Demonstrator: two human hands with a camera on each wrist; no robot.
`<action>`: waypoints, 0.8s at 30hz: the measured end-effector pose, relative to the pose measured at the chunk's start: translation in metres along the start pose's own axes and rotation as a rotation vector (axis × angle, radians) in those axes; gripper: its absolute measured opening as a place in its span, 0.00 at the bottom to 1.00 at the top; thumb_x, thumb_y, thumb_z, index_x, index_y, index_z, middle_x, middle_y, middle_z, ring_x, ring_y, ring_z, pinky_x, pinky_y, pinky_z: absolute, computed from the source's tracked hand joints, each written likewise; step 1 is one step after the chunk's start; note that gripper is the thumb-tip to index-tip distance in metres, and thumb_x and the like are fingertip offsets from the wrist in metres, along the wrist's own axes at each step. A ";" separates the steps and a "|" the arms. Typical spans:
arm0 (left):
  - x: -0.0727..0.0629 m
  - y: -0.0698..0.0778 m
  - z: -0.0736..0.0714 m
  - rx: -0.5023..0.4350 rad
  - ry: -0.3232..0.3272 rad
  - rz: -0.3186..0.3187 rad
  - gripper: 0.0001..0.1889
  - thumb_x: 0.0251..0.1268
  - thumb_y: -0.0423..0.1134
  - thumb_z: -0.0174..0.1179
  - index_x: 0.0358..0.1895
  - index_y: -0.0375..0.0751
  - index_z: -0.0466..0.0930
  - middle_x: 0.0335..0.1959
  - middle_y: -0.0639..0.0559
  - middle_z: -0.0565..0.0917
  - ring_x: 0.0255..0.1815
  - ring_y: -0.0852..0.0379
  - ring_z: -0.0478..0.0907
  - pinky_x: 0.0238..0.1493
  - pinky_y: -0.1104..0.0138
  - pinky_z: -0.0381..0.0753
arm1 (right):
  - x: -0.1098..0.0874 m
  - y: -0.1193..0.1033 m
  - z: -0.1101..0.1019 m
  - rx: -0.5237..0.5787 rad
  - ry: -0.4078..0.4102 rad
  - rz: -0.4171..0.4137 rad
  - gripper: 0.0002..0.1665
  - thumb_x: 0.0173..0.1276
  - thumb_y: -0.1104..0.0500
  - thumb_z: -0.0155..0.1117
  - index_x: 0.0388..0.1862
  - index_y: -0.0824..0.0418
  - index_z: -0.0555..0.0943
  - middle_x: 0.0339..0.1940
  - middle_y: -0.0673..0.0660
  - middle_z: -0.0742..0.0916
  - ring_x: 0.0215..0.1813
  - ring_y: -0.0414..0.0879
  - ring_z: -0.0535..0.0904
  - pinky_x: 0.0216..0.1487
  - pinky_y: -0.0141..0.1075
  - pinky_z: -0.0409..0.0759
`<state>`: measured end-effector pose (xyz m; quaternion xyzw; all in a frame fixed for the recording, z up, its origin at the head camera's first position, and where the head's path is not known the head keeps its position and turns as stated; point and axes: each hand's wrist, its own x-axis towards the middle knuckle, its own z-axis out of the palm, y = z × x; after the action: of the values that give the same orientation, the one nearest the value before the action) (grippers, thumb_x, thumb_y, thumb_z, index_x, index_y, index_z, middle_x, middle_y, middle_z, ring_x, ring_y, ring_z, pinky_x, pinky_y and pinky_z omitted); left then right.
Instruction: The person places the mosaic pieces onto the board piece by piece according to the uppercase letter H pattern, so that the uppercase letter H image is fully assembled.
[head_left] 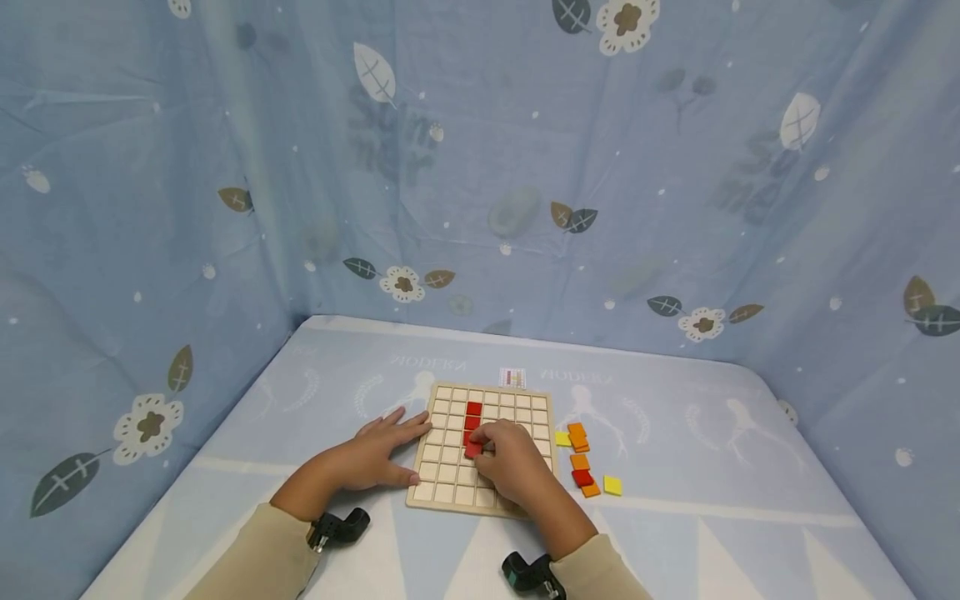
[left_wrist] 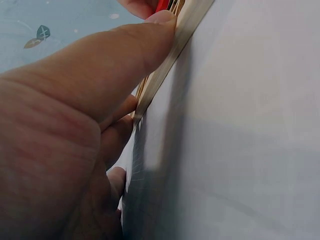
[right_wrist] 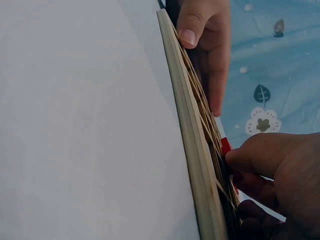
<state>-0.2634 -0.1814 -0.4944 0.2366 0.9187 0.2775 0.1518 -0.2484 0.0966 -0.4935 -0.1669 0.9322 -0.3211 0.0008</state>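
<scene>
A wooden grid board lies on the table, with a column of red square tiles in its cells. My right hand reaches over the board and pinches a red tile at the near end of that column. In the right wrist view this tile shows at the thumb tip, close over the grid. My left hand spreads its fingers along the board's left edge. Its thumb rests on the rim in the left wrist view.
Right of the board lie loose orange tiles, yellow tiles and a red tile, some overlapping. A small printed card lies at the board's far edge. Blue patterned curtains hang behind the table and at both sides.
</scene>
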 end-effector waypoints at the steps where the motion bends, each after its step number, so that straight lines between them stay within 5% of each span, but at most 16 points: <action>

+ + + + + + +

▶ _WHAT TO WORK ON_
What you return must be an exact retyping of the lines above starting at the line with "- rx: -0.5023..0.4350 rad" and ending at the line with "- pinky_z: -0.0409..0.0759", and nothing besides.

▶ _TASK RESPONSE_
  - rx: -0.5023..0.4350 rad
  - ry: -0.3232..0.3272 rad
  - rz: -0.3186..0.3187 rad
  - gripper: 0.0001..0.1889
  - thumb_x: 0.0251..0.1268
  - thumb_y: -0.0423..0.1134
  - thumb_z: -0.0174..0.1179
  - index_x: 0.0358..0.1895
  - index_y: -0.0375..0.0751
  - index_z: -0.0466..0.0930
  - middle_x: 0.0335..0.1959
  - middle_y: -0.0639..0.0559
  - middle_z: -0.0565..0.0917
  - ring_x: 0.0255..0.1815
  - ring_y: -0.0852..0.0379
  - ring_z: -0.0478..0.0907
  - pinky_x: 0.0238..0.1493
  - pinky_y: -0.1104..0.0138
  - pinky_z: -0.0381..0.0753
arm1 (right):
  - x: -0.1098..0.0874 m
  - y: -0.1193..0.1033 m
  - z: -0.1101..0.1019 m
  - rx: -0.5237..0.5787 rad
  - ry: -0.4078..0.4102 rad
  - rz: -0.4171..0.4137 rad
  - gripper: 0.0002..0.1665
  - thumb_x: 0.0173..0.1276
  - thumb_y: -0.1104..0.0500
  - thumb_z: -0.0155..0.1117
  - index_x: 0.0388..0.1862
  - index_y: -0.0824..0.0418
  - index_z: -0.0555..0.0943
  - middle_x: 0.0339..0.1940
  - middle_y: -0.0673..0.0660
  - middle_z: -0.0742..0.0916
  - ring_x: 0.0215..0.1813
  - ring_y: -0.0414..0.0879
  - ring_z: -0.0535..0.0904
  - pinky_x: 0.0216..0.1487
  - pinky_y: -0.0141..0.1075
  - pinky_z: -0.0409..0.0759

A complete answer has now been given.